Instructions to follow:
An unaltered copy of every line below is the expected output.

━━ Provided records ━━

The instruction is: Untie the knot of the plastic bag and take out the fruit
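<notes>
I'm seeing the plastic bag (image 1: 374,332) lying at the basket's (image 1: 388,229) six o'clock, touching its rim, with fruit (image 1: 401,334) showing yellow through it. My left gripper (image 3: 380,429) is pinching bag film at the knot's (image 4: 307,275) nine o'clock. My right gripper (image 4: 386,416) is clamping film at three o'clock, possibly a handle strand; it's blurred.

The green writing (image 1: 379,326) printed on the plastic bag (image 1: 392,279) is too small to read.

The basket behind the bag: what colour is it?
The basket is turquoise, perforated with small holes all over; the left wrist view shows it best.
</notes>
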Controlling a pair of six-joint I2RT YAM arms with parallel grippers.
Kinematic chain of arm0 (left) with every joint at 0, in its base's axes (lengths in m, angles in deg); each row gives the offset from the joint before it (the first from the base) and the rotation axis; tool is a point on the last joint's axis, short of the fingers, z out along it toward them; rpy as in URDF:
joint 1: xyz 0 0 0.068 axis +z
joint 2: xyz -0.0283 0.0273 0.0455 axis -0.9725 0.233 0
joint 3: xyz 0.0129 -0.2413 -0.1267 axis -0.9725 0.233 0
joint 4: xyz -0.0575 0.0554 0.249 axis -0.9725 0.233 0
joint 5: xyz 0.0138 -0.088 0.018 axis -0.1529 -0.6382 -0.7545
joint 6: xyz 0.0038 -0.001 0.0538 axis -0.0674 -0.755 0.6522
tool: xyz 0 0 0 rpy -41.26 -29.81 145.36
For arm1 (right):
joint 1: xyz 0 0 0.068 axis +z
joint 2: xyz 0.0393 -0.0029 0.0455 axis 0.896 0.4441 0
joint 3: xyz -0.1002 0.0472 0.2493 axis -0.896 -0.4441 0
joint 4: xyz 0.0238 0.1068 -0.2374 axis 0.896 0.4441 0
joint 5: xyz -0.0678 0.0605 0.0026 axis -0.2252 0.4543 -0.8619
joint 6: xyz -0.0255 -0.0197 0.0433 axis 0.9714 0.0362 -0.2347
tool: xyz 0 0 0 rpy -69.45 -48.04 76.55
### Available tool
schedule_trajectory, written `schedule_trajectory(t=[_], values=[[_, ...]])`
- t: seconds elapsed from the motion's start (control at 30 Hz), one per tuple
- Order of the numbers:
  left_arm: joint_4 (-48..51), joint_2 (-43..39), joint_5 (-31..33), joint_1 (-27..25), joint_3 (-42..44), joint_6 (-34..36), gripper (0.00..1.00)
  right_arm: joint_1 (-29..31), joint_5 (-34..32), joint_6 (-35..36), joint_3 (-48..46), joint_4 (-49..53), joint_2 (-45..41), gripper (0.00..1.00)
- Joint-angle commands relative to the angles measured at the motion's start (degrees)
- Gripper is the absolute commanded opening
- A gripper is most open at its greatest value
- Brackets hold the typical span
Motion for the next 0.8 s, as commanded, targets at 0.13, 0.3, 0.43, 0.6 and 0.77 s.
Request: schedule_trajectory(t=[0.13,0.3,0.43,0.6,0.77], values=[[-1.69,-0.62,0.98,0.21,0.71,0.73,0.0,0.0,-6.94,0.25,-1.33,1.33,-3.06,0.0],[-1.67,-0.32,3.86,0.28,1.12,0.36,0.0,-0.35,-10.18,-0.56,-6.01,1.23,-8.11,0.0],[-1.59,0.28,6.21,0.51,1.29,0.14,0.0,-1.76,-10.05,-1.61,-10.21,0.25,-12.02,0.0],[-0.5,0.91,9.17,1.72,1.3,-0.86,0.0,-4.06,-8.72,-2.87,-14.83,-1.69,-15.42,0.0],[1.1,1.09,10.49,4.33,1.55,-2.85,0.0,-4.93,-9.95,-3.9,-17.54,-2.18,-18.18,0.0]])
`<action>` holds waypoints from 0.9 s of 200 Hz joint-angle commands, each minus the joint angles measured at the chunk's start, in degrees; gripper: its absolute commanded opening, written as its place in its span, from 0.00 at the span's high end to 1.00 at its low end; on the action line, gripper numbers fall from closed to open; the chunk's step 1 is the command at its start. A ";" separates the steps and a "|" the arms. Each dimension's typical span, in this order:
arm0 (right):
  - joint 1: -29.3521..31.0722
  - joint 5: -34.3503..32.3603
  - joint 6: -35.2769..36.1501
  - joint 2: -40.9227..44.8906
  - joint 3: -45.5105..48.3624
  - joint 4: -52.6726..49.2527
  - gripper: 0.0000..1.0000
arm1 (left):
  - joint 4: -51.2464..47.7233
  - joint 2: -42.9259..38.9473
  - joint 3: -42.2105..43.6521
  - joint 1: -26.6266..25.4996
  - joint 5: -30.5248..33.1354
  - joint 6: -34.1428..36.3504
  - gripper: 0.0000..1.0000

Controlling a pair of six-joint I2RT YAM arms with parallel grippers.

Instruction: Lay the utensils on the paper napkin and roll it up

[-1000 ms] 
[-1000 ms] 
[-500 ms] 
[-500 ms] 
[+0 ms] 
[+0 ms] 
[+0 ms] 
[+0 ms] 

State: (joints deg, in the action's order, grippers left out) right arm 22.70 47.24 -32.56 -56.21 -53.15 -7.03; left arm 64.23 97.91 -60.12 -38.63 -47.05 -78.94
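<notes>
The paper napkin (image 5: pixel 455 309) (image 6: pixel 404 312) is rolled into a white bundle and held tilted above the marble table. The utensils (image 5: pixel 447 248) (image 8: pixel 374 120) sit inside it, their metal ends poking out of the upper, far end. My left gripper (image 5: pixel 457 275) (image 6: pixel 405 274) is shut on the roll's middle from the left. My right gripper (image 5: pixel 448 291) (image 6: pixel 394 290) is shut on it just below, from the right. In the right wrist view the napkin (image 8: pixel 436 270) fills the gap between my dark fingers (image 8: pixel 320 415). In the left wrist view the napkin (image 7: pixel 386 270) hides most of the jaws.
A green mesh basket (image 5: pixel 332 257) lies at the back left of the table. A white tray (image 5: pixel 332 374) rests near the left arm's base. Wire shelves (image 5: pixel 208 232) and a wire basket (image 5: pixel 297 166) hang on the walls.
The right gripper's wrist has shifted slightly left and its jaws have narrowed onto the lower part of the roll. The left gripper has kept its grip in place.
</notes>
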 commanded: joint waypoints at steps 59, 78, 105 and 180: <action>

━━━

Output:
The instruction is: Untie the knot of the plastic bag and take out the fruit
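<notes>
I'm seeing the plastic bag (image 1: 374,332) lying at the basket's (image 1: 388,229) six o'clock, touching its rim, with fruit (image 1: 401,334) showing yellow through it. My left gripper (image 3: 380,429) is pinching bag film at the knot's (image 4: 307,275) nine o'clock. My right gripper (image 4: 386,416) is clamping film at three o'clock, possibly a handle strand; it's blurred.

The green writing (image 1: 379,326) printed on the plastic bag (image 1: 392,279) is too small to read.

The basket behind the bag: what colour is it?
The basket is turquoise, perforated with small holes all over; the left wrist view shows it best.
</notes>
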Controlling a pair of six-joint I2RT YAM arms with parallel grippers.
Kinematic chain of arm0 (left) with every joint at 0, in its base's axes (lengths in m, angles in deg); each row gives the offset from the joint before it (the first from the base) and the rotation axis; tool is a point on the last joint's axis, short of the fingers, z out along it toward them; rpy as in URDF:
joint 1: xyz 0 0 0.068 axis +z
joint 2: xyz -0.0283 0.0273 0.0455 axis -0.9725 0.233 0
joint 3: xyz 0.0129 -0.2413 -0.1267 axis -0.9725 0.233 0
joint 4: xyz -0.0575 0.0554 0.249 axis -0.9725 0.233 0
joint 5: xyz 0.0138 -0.088 0.018 axis -0.1529 -0.6382 -0.7545
joint 6: xyz 0.0038 -0.001 0.0538 axis -0.0674 -0.755 0.6522
tool: xyz 0 0 0 rpy -41.26 -29.81 145.36
For arm1 (right):
joint 1: xyz 0 0 0.068 axis +z
joint 2: xyz 0.0393 -0.0029 0.0455 axis 0.896 0.4441 0
joint 3: xyz -0.1002 0.0472 0.2493 axis -0.896 -0.4441 0
joint 4: xyz 0.0238 0.1068 -0.2374 axis 0.896 0.4441 0
joint 5: xyz -0.0678 0.0605 0.0026 axis -0.2252 0.4543 -0.8619
joint 6: xyz -0.0255 -0.0197 0.0433 axis 0.9714 0.0362 -0.2347
tool: xyz 0 0 0 rpy -69.45 -48.04 76.55
### Available tool
schedule_trajectory, written `schedule_trajectory(t=[_], values=[[_, ...]])`
- t: seconds elapsed from the motion's start (control at 30 Hz), one per tuple
- Order of the numbers:
  left_arm: joint_4 (-48..51), joint_2 (-43..39), joint_5 (-31..33), joint_1 (-27..25), joint_3 (-42..44), joint_6 (-34..36), gripper (0.00..1.00)
  right_arm: joint_1 (-29..31), joint_5 (-34..32), joint_6 (-35..36), joint_3 (-48..46), joint_4 (-49..53), joint_2 (-45..41), gripper (0.00..1.00)
- Joint-angle commands relative to the angles measured at the motion's start (degrees)
- Gripper is the absolute commanded opening
- A gripper is most open at its greatest value
- Brackets hold the typical span
Motion for the next 0.8 s, as commanded, targets at 0.13, 0.3, 0.43, 0.6 and 0.77 s.
Request: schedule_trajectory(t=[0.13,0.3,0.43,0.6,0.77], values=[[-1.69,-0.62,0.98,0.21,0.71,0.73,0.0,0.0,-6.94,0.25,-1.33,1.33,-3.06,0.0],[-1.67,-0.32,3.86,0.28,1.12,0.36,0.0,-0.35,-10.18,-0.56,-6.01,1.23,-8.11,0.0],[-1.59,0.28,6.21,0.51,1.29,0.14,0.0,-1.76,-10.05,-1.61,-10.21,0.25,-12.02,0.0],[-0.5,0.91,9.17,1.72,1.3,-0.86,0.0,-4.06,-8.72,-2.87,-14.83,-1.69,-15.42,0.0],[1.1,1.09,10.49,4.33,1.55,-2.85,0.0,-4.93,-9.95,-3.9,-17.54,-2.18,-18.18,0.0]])
`<action>` holds waypoints from 0.9 s of 200 Hz joint-angle commands, each minus the joint angles measured at the chunk's start, in degrees; gripper: its absolute commanded opening, written as its place in its span, from 0.00 at the span's high end to 1.00 at its low end; on the action line, gripper numbers fall from closed to open; the chunk's step 1 is the command at its start. A ";" separates the steps and a "|" the arms. Each dimension's typical span, in this order:
arm0 (right):
  - joint 1: -29.3521..31.0722
  - joint 5: -34.3503..32.3603
  - joint 6: -35.2769..36.1501
  - joint 2: -40.9227..44.8906
  - joint 3: -45.5105..48.3624
  - joint 4: -52.6726..49.2527
  - gripper: 0.0000..1.0000
arm1 (left):
  - joint 4: -51.2464..47.7233
  - joint 2: -42.9259..38.9473
  - joint 3: -42.2105..43.6521
  - joint 1: -26.6266..25.4996
  - joint 5: -30.5248..33.1354
  - joint 6: -34.1428..36.3504
  - gripper: 0.0000..1.0000

Controlling a pair of six-joint I2RT YAM arms with parallel grippers.

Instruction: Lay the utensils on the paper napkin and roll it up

[-1000 ms] 
[-1000 ms] 
[-500 ms] 
[-500 ms] 
[+0 ms] 
[+0 ms] 
[+0 ms] 
[+0 ms] 

State: (joints deg, in the action's order, grippers left out) right arm 22.70 47.24 -32.56 -56.21 -53.15 -7.03; left arm 64.23 97.91 -60.12 -38.63 -47.05 -78.94
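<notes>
The paper napkin (image 5: pixel 455 309) (image 6: pixel 404 312) is rolled into a white bundle and held tilted above the marble table. The utensils (image 5: pixel 447 248) (image 8: pixel 374 120) sit inside it, their metal ends poking out of the upper, far end. My left gripper (image 5: pixel 457 275) (image 6: pixel 405 274) is shut on the roll's middle from the left. My right gripper (image 5: pixel 448 291) (image 6: pixel 394 290) is shut on it just below, from the right. In the right wrist view the napkin (image 8: pixel 436 270) fills the gap between my dark fingers (image 8: pixel 320 415). In the left wrist view the napkin (image 7: pixel 386 270) hides most of the jaws.
A green mesh basket (image 5: pixel 332 257) lies at the back left of the table. A white tray (image 5: pixel 332 374) rests near the left arm's base. Wire shelves (image 5: pixel 208 232) and a wire basket (image 5: pixel 297 166) hang on the walls.
The right gripper's wrist has shifted slightly left and its jaws have narrowed onto the lower part of the roll. The left gripper has kept its grip in place.
</notes>
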 commanded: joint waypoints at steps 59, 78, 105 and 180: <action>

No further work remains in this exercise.